Comment se réfère-t-on aux Peuples Indigènes de la Forêt d'Ituri.
Les six personnes que Harrison a amenées en Angleterre en 1905 étaient - et sont toujours - des autochtones de la forêt d'Ituri: Ce forêt se situe dans la République démocratique du Congo, tel qu'il est connu de nos jours. Ces personnes sont des Bambuti (Mbuti). C'est ainsi que nous les désignons. Nous avons choisi de ne pas utiliser le terme "pygmée", sauf entre guillemets et seulement lorsque nous faisons référence directe aux matériaux d'origine, comprenant les journaux intimes de Harrison, les photographies et les coupures de presse de l'époque. Voici nos raisons:
"Pygmée" n'était pas un terme choisi par ces peuples indigènes pour s'identifier. Il s'agit plutôt d'une description qui leur a été imposée par les voyageurs européens. Si on utilise ce terme de nos jours, ça pourrait être considéré comme faisant partie de l'héritage du colonialisme. Cela exemplifie la manière dont les autochtones non-européens ont été - et continuent d'être - catégorisés et compartimentés dans le cadre du récit colonial (une recherche rapide sur Google montre que cette description reste largement utilisée aujourd'hui). Ce récit maintient et perpétue la construction de hiérarchies raciales, qui promeuvent la suprématie des Européens, positionnés comme la culture normative.

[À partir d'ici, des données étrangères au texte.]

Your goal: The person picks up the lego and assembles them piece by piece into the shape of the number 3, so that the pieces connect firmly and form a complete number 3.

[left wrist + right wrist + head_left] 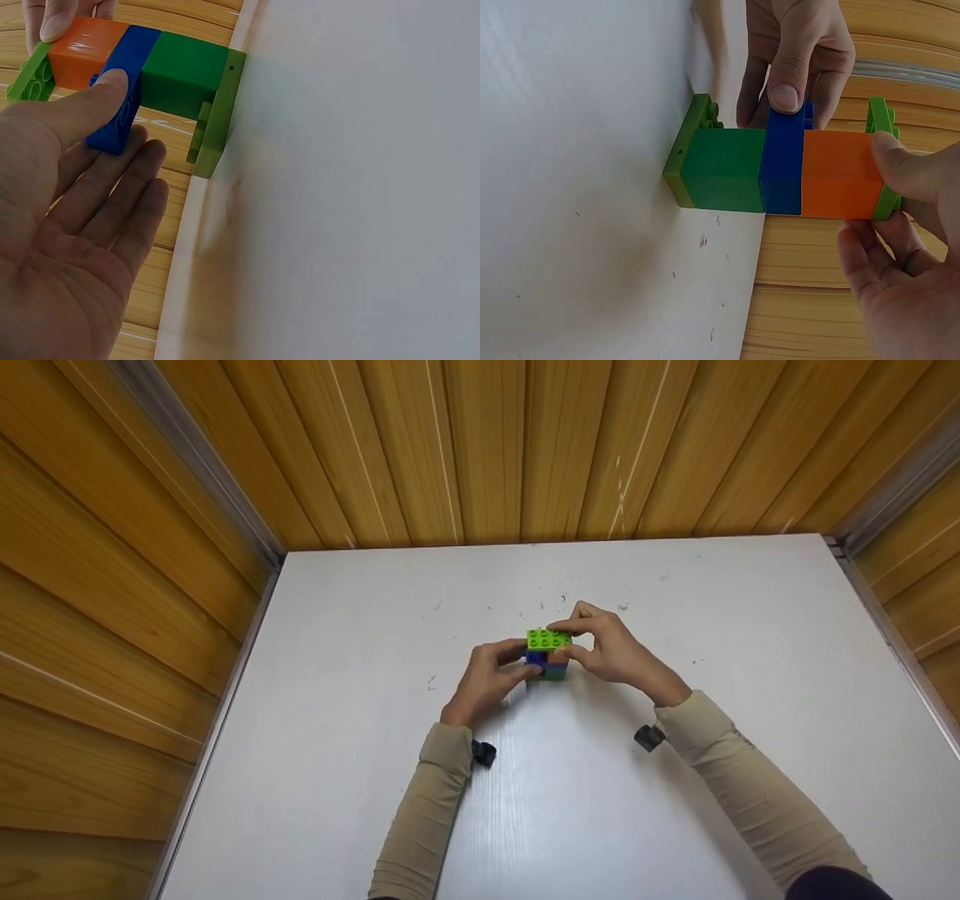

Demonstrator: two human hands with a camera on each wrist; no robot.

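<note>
A small tower of toy building bricks stands on the table between both hands. At its base lies a light green plate (pixel 684 154), under a dark green brick (pixel 724 172). Above that comes a blue brick (pixel 782 176), then an orange brick (pixel 841 176). A studded light green plate (pixel 541 640) tops the stack. My left hand (pixel 487 675) pinches the blue brick at its left end, thumb on the near side, fingers behind. My right hand (pixel 611 649) holds the top plate at its right end between thumb and fingers, the thumb overlapping the orange brick's edge.
The white table (pixel 337 682) carries scattered dark marks. Wood-panelled walls (pixel 487 450) rise behind it and at both sides, with metal posts (pixel 217 465) in the corners. A small black device (pixel 484 753) sits at the left wrist and another black device (pixel 649 737) at the right.
</note>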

Le mot "pygmée" est dérivé du grec (pygmaios) et signifie un poing, ou une mesure de longueur correspondante à la distance entre le coude et les articulations. Dans son poème épique, L'Iliade (3, 1-7), le poète grec Homère a utilisé le terme "pygmaios" pour décrire une tribu de personnes mythiques qui étaient en lutte permanente avec les grues. Au fil des siècles, ce terme est devenu synonyme de certains groupes autochtones du bassin du Congo vivant dans la forêt et pratiquant la chasse et la cueillette.
Depuis l'époque où le terme Pygmée a été adopté par les Européens pour décrire ces groupes, son interprétation s'est élargie pour inclure des connotations péjoratives. Les dictionnaires font référence à des définitions alternatives de ce mot qui a évolué - par exemple "quelqu'un qui n'est pas important ou qui a peu de compétences" (Dictionnaire de Cambridge); ou "une personne de peu d'importance ou de signification" (Dictionnnaire Collins). Pour nous, il n'est pas convenable de décrire les Bambuti en utilisant un mot qui contient des sous-entendus aussi dévalorisants.
La forêt d'Ituri s'étend sur plus de 24 000 miles carrés, soit la moitié de la superficie de l'Angleterre, ce qui signifie qu'au sein de cette zone géographique, il existe une multitude de différences culturelles. L'utilisation de termes comme "pygmée" pour catégoriser tous les habitants de cette région suggère qu'ils constituent un groupe homogène. Cela les prive de leurs identités locales uniques.
Les visiteurs européens étaient fascinés par ces personnes autochtones parce que leur stature physique était différente des normes européennes. Des descriptions telles que "petit" sont des termes relatifs qui impliquent l'existence d'une norme universelle à laquelle ils peuvent être comparés - une norme basée sur les valeurs européennes. Pour les bambuti, ils ont la taille et la hauteur qu'ils ont. Il est peu probable qu'ils comparent leur aspect physique avec les populations majoritaires – ceci certainement pas avant l'intervention coloniale. Cependant, c'est la façon dont les populations majoritaires les ont apperçus qui a amplifié les nombreuses violations subies par le peuple Bambuti.